Work instructions
Your answer must be the exact lines of the listing below that run from the line with "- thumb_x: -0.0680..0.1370" to the line with "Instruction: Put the", ends included, and no pictures.

Input data

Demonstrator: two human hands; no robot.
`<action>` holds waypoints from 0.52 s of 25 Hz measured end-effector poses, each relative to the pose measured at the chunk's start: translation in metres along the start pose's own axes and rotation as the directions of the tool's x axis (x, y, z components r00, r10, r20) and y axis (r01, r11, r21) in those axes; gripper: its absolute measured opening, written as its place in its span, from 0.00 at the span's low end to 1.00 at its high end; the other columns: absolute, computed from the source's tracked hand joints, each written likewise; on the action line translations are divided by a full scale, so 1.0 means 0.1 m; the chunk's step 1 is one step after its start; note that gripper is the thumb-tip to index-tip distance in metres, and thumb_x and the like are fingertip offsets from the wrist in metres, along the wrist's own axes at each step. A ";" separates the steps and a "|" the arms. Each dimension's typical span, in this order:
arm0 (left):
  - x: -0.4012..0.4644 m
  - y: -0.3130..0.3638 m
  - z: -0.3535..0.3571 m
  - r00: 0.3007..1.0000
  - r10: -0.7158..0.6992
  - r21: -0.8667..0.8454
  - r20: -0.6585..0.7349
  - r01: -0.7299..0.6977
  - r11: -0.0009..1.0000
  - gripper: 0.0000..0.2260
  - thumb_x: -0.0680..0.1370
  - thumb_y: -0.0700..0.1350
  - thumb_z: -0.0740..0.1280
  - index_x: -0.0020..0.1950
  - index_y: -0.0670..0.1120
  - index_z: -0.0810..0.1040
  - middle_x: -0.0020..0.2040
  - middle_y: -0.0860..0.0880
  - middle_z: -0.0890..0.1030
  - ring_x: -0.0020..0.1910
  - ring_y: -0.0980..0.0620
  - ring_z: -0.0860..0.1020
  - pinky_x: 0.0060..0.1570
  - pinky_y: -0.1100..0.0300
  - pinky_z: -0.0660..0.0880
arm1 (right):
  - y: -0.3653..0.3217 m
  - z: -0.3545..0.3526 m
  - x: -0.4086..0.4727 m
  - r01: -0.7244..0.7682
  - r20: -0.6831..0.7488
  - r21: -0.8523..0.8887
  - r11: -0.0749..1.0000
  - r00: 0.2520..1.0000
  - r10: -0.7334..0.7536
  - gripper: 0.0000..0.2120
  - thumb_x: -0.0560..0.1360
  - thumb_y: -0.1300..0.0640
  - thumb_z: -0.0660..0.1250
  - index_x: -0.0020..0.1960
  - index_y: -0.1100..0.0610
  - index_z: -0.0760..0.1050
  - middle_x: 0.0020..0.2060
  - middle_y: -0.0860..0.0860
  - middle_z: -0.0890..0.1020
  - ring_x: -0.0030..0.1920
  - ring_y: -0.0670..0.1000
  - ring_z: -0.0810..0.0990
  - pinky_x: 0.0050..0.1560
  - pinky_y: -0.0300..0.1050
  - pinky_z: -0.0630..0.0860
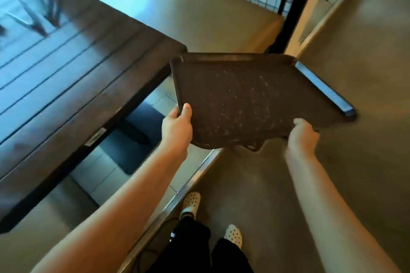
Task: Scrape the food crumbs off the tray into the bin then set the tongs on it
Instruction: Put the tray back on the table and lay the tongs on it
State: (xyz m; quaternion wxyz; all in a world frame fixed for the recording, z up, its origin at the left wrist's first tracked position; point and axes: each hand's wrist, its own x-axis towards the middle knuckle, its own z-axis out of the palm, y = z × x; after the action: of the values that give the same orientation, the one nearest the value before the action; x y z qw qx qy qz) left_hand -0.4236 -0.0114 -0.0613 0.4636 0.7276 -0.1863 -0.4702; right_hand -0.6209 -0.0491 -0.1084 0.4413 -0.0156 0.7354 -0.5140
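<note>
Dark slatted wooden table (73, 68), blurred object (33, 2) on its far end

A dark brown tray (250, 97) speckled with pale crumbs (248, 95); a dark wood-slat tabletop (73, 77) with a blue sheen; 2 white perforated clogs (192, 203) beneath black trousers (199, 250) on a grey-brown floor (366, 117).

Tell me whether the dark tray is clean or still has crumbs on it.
Still crumbed. Pale specks dot the dark rectangular tray, held at its near corners by the left hand and right hand.
</note>
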 end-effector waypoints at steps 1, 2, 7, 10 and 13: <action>-0.06 0.16 -0.24 0.998 0.042 -0.037 -0.038 -0.043 0.998 0.16 0.81 0.52 0.56 0.67 0.49 0.71 0.53 0.53 0.81 0.51 0.51 0.81 0.56 0.52 0.77 | -0.13 0.09 -0.12 0.029 0.029 0.010 1.000 0.999 -0.029 0.28 0.75 0.60 0.64 0.73 0.56 0.60 0.66 0.54 0.71 0.63 0.55 0.74 0.62 0.49 0.72; -0.09 0.29 -0.44 0.995 0.064 -0.064 -0.079 -0.069 0.996 0.14 0.81 0.51 0.57 0.65 0.51 0.72 0.48 0.55 0.81 0.46 0.53 0.82 0.50 0.54 0.80 | -0.26 0.18 -0.23 0.064 0.051 0.044 0.997 0.997 -0.066 0.29 0.75 0.61 0.64 0.74 0.55 0.59 0.67 0.54 0.71 0.62 0.55 0.74 0.63 0.51 0.73; -0.02 0.72 -1.66 0.953 0.041 -0.243 -0.299 -0.118 0.963 0.11 0.80 0.51 0.59 0.60 0.51 0.74 0.51 0.50 0.82 0.43 0.49 0.82 0.47 0.46 0.80 | -0.53 1.06 -0.87 0.362 0.290 -0.018 0.932 0.894 -0.341 0.37 0.73 0.64 0.64 0.77 0.56 0.50 0.74 0.55 0.61 0.71 0.52 0.65 0.68 0.42 0.64; 0.27 0.72 -2.32 0.915 0.026 -0.272 -0.402 -0.147 0.951 0.08 0.81 0.50 0.58 0.56 0.50 0.75 0.48 0.49 0.82 0.42 0.49 0.83 0.40 0.52 0.81 | -0.40 1.75 -1.22 0.496 0.512 -0.268 0.826 0.800 -0.314 0.36 0.74 0.59 0.65 0.77 0.59 0.51 0.74 0.56 0.60 0.72 0.55 0.63 0.69 0.46 0.62; 0.68 0.61 -2.91 0.873 0.065 -0.179 -0.483 -0.171 0.969 0.11 0.81 0.48 0.59 0.60 0.46 0.75 0.54 0.45 0.81 0.49 0.47 0.80 0.54 0.51 0.77 | -0.07 2.34 -1.51 0.610 0.650 -0.374 0.699 0.710 -0.272 0.34 0.72 0.58 0.69 0.72 0.64 0.58 0.69 0.60 0.67 0.67 0.59 0.69 0.65 0.49 0.66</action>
State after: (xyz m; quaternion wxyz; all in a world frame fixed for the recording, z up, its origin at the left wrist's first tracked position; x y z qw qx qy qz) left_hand -0.1308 0.0555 -0.0066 0.5992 0.7527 -0.0596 -0.2660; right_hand -0.3766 -0.1543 -0.0265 0.4627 -0.4761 0.6662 -0.3397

Written answer
  - thumb_x: -0.0680..0.1370
  - thumb_y: -0.0700..0.1350
  - thumb_z: -0.0740..0.1280
  - index_x: -0.0020..0.1950
  - index_y: -0.0670..0.1120
  - index_z: -0.0810..0.1040
  - middle_x: -0.0020..0.2040
  - middle_y: -0.0860..0.0880
  - middle_z: -0.0890..0.1030
  - ring_x: -0.0020..0.1910
  - ring_y: -0.0980..0.0620
  - ring_z: -0.0860..0.1020
  - pinky_x: 0.0060..0.1570
  - pinky_y: -0.1100..0.0300
  - pinky_z: -0.0660..0.0880
arm1 (right):
  - y: -0.3653..0.3217 m
  - z: -0.3545..0.3526 m
  - x: -0.4086..0.4727 m
  - r01: -0.7244..0.7682
  - r20: -0.6831..0.7488
  - r21: -0.8523..0.8887
  - r11: -0.0749..1.0000
  - r00: 0.2520..1.0000
  - r10: -0.7334..0.7536
  - gripper: 0.0000..0.2120
  - thumb_x: -0.0560..0.1360
  - thumb_y: -0.1300..0.0640
  - thumb_z: -0.0660..0.1250
  - index_x: -0.0020..0.1960
  - index_y: -0.1100..0.0610
  - index_z: -0.0760..0.1050
  - middle_x: 0.0020..0.2060
  - middle_y: -0.0860..0.0860
  - middle_z: -0.0890..0.1020
  - ring_x: -0.0030..0.1920
  - ring_y: -0.0670..0.1000
  - ring_z: -0.0810..0.0990
  - pinky_x: 0.0050..0.1560
  - pinky_y: -0.0300..0.1050
  - pinky_z: -0.0630..0.0860
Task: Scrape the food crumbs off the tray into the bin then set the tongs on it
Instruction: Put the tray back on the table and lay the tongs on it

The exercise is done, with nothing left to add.